The immersed but inactive parts of the anode 10 can also be coated with zinc oxide. In addition, if parts of the anode 10 are coated with zinc oxide, the concentration of the dissolved aluminum oxide in the electrolyte 30 are maintained at over 3% by weight to prevent excessive dissolution of zinc oxide in the electrolyte 30 to prevent.

The core of all anode components 11 ' . 11 '' . 11 ''' . 12 . 13 . 15 is preferably very conductive and can be made of copper, protected by successive layers of nickel; Chrome; Nickel; Copper and optionally another layer of nickel.

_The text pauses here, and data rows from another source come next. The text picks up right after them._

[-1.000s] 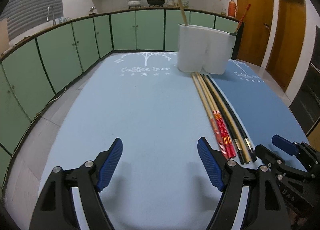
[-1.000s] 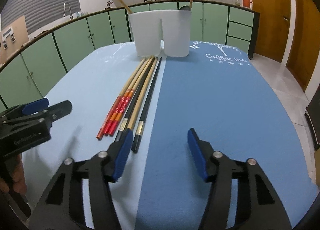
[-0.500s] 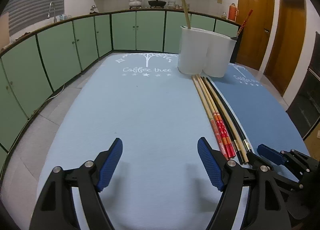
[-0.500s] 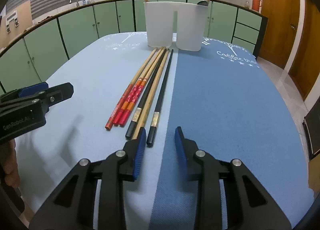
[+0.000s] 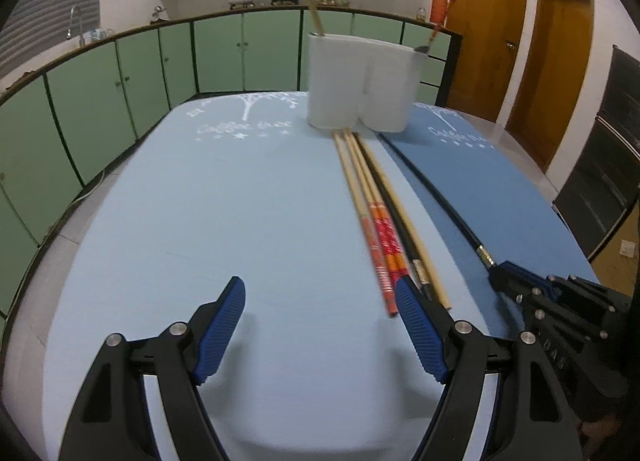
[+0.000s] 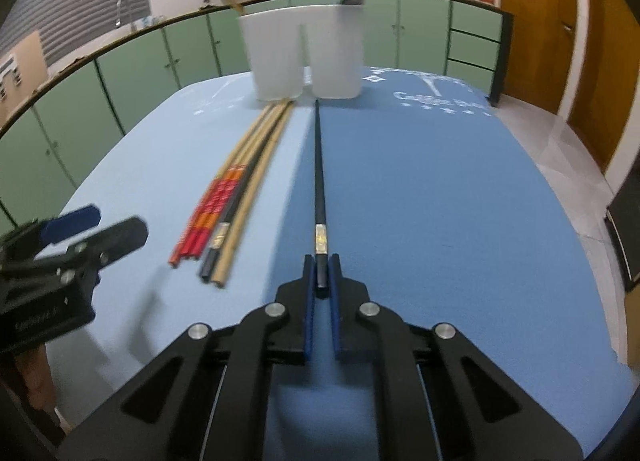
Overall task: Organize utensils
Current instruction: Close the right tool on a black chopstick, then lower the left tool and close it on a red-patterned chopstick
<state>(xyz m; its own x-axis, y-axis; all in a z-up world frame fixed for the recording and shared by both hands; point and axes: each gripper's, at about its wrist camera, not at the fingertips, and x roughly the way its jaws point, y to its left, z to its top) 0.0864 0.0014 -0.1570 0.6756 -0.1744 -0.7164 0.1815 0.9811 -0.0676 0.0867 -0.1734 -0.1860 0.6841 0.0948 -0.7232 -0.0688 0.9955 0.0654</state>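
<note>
Your right gripper [image 6: 321, 276] has just closed its jaws and pinches the near end of the black chopstick [image 6: 319, 177], whose long axis runs straight ahead to the white holder [image 6: 304, 57], its tip just before the holder's base.

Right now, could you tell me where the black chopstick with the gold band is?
In the right wrist view the black chopstick sits clamped in the right gripper, apart to the right of the chopstick bundle.
</note>
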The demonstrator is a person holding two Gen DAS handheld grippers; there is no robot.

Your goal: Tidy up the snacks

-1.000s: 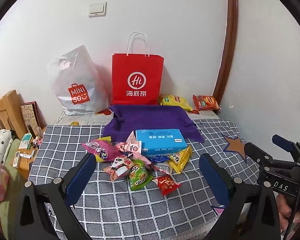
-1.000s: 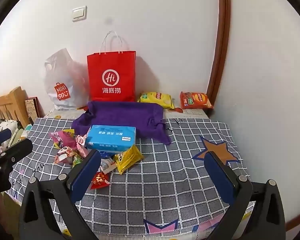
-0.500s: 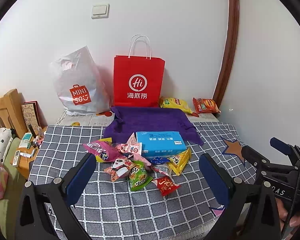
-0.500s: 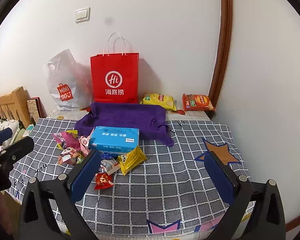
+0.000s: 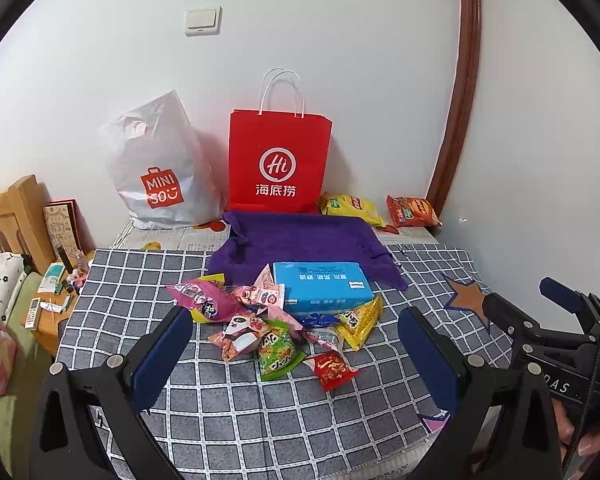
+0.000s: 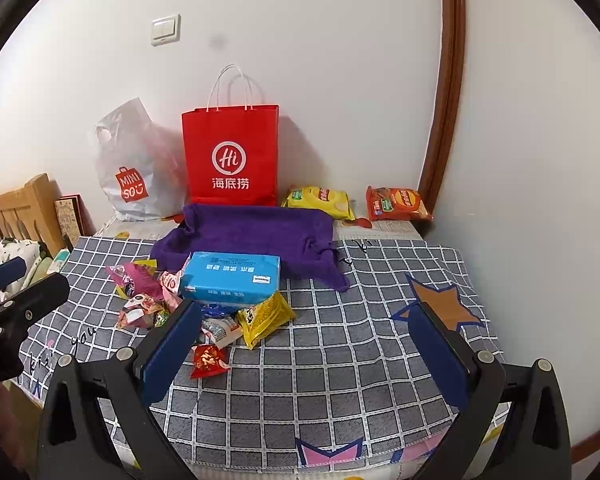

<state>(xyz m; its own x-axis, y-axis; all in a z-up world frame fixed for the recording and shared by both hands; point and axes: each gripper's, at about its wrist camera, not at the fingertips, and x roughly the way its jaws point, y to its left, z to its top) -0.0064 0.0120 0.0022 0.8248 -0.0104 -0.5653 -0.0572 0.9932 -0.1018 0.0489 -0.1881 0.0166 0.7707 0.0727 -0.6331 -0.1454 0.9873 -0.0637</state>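
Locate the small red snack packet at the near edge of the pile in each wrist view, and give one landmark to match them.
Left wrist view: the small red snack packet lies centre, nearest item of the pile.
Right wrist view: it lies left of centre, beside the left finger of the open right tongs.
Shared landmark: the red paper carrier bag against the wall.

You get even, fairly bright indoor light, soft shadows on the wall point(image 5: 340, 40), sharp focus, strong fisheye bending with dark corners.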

The anodes 10 are also provided with a series of electrolyte baffles which form means to aid in the dissolution of powdered alumina, the crustless molten electrolyte 30 is supplied, in the form of parallel, spaced, inclined baffles 5 structure above and adjacent to the perforated anode 12 . 13 . 15 is arranged. The baffles 5 have upper, downward converging surfaces 6 and lower, upward converging surfaces 7 that deflect gaseous oxygen, the anodic under the electrochemically active surface 16 of the anode components 15 is generated and that between the intermediate component columns 17 through the perforated anode structure 12 . 13 . 15 escapes. The oxygen that's over the baffles 5 is released, supports the dissolution of aluminum oxide, which is the electrolyte 30 above the downward converging surfaces 6 is fed.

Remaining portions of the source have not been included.